La série évoque habilement toutes les facettes des émotions que traversent les personnages. Des thématiques de l’amitié, la quête d’identité, prendre sa place au sein du groupe, s’affirmer et trouver sa voie, sont distillées au fur et à mesure des épisodes.

La série et ses huit épisodes de vingt-six minutes, est basée sur le modèle de la “mini-série”, produisant en quelque sorte un long-métrage de près de trois heures et demi.

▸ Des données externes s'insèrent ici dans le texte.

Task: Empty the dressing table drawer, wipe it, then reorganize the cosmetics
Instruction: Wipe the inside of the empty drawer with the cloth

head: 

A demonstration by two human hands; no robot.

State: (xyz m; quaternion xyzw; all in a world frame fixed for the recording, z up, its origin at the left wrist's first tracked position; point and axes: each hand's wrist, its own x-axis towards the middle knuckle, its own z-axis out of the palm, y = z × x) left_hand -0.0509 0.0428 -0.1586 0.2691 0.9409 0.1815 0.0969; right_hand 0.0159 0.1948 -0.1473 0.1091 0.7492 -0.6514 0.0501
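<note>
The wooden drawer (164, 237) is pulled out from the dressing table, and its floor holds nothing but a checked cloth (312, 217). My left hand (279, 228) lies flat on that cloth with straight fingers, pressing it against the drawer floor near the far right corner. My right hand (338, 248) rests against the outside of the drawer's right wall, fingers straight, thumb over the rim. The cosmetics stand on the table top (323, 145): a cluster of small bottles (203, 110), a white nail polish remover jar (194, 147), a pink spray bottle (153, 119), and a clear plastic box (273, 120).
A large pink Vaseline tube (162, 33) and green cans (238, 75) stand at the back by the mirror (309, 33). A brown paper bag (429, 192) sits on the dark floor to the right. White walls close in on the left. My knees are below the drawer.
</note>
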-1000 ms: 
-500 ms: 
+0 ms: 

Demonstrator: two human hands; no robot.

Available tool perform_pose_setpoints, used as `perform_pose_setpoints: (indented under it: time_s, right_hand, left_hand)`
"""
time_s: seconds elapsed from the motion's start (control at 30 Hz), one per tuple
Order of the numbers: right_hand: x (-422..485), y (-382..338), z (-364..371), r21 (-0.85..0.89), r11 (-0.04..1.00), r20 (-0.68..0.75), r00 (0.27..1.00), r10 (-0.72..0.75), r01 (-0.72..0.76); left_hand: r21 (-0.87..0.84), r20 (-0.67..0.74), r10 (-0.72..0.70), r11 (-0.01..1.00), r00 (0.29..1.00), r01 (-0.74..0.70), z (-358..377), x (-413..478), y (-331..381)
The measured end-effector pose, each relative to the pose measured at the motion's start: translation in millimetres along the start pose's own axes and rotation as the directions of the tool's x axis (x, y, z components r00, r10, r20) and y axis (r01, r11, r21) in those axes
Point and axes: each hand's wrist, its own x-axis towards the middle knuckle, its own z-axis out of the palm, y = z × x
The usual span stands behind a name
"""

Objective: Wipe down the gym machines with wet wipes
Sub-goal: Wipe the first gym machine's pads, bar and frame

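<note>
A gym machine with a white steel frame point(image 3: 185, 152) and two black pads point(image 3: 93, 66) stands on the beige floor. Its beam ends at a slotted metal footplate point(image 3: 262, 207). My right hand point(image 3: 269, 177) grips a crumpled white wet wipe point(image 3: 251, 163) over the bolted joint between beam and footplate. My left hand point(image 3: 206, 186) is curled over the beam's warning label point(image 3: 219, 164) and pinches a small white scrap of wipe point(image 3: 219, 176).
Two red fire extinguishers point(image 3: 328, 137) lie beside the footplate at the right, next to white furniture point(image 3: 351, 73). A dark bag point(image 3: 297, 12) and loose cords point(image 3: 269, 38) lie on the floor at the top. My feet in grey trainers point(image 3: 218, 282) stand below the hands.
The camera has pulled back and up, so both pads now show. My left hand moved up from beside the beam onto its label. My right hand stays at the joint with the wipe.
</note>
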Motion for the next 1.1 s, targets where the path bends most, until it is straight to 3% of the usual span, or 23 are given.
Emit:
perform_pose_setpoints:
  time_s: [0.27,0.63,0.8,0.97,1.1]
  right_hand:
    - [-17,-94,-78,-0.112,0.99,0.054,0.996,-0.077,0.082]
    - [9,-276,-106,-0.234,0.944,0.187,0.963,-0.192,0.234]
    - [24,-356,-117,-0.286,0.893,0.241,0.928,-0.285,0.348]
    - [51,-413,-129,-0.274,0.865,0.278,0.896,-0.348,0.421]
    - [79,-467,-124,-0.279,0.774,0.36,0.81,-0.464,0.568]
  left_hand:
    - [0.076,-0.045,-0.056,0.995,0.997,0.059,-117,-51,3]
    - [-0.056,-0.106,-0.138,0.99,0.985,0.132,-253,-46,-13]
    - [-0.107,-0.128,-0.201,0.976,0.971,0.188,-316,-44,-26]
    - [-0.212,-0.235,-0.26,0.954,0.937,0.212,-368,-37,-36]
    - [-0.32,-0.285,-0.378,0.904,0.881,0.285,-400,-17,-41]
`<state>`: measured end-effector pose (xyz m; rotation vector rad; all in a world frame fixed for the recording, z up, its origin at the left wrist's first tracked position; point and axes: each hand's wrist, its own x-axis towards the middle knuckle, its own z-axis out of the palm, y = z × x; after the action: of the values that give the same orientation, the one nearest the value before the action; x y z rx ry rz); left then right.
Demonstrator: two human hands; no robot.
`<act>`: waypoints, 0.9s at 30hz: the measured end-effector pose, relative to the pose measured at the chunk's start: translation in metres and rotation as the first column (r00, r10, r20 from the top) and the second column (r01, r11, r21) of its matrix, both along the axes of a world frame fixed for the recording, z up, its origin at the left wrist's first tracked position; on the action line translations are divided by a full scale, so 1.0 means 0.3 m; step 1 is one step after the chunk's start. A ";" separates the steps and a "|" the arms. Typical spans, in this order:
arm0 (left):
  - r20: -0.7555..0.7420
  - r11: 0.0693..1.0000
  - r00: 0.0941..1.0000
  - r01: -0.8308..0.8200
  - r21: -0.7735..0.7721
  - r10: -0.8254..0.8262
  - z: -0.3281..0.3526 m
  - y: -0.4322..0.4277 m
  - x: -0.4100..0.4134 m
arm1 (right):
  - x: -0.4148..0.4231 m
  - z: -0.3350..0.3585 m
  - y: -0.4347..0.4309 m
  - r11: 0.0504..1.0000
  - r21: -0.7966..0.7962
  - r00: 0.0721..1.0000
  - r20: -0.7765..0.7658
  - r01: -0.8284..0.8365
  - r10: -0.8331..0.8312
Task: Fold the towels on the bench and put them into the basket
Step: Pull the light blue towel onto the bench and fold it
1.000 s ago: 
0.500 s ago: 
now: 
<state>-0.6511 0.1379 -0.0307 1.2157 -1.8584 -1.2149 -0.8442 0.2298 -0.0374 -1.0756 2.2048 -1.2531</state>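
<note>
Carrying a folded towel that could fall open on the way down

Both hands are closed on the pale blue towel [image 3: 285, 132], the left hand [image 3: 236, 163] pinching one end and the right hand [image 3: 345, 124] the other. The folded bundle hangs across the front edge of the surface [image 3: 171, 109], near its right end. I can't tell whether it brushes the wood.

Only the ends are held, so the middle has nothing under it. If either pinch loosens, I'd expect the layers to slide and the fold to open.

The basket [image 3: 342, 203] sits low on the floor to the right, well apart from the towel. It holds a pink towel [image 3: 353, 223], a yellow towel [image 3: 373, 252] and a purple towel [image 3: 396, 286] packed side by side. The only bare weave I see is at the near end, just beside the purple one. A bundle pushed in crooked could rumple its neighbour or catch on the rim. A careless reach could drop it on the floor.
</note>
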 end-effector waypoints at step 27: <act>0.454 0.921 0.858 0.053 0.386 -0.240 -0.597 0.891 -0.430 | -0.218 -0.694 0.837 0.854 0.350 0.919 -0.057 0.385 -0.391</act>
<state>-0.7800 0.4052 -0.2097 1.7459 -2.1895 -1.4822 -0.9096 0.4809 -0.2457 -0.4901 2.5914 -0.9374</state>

On suit Camille et Salim de manière linéaire. Chaque coupure d’épisode est l’occasion de créer une tension et un suspense propre au feuilletonant.
Notre mise en scène emprunte elle aussi au long-métrage. L’utilisation du format 2.35, très large, permet à la fois d’embrasser l’ampleur des décors, de traiter de nombreux personnages dans le cadre, comme de laisser du vide pour isoler les personnages. La caméra est souvent en mouvement, grâce à de longs travellings, pour adopter le tempo du road-movie et des personnages qui se déplacent à cheval sur de longs chemins, et évoluent à travers les forêts et les plaines. Le rythme sera posé, prenant le temps de rester proche des personnages, lors des dialogues, ou des nombreux moments introspectifs de nos héros.
Alternant avec de larges plans d’ensemble mettant en valeur la richesse des panorama et des ambiances de Gwendalavir, presque aucun décor n’est réutilisé d’épisodes en épisodes, et les personnages changent régulièrement de tenue. L’animation est pensée dans une logique de 2D semi pantin / semi traditionnelle, afin de tirer le meilleur parti des scènes de dialogues comme des scènes d’action.

 

• Choix et enjeux

Série à l’esthétique et à l’approche résolument 2D, la série se repose néanmoins sur les possibilités techniques offertes par la 3D.
L’utilisation de Blender, pour animer et assembler chaque plan, permet par exemple de développer nos propres outils pour s’aider de véhicules, animaux (chevaux), ou pans de décors préparés en 3D. Puis parfaitement intégrés au style 2D grâce aux techniques du cell-shading et du camera mapping.

 

• La musique

Nous avons fait le choix pour cette série d’avoir une véritable musique à l’image, composée spécialement pour chaque épisode, chaque séquence. Nous avons travaillé dès l’animatique avec le compositeur Adrien Sepulchre, qui nous a fourni des maquettes pour poser les intentions musicales.
La forme de l’orchestre symphonique, ample, participe à traduire le souffle de l’aventure, l’aspect épique du voyage, le gigantisme de décors... On cherche à être le plus suggestif et délicat possible, en prenant soin de ménager de longues séquences non musicales. On laisse respirer les silences contemplatifs, mettant ainsi aussi en avant le travail de sound design permettant en hors-champ, de traduire la richesse sonore de Gwendalavir. L’utilisation d’instruments “signature” (instrument ancien, ou mélange d’instruments jouant à l’unisson) permet d’accompagner tel ou tel groupe de personnages, ou de lieux emblématiques. Camille / Ewilan, le personnage principal, a son propre thème musical.

Avec « La Quête d’Ewilan », que nous portons à trois à la réalisation, notre objectif est de rendre ce projet aussi riche et vaste que l'univers créé Pierre Bottero, et de faire basculer le spectateur avec nous en Gwendalavir.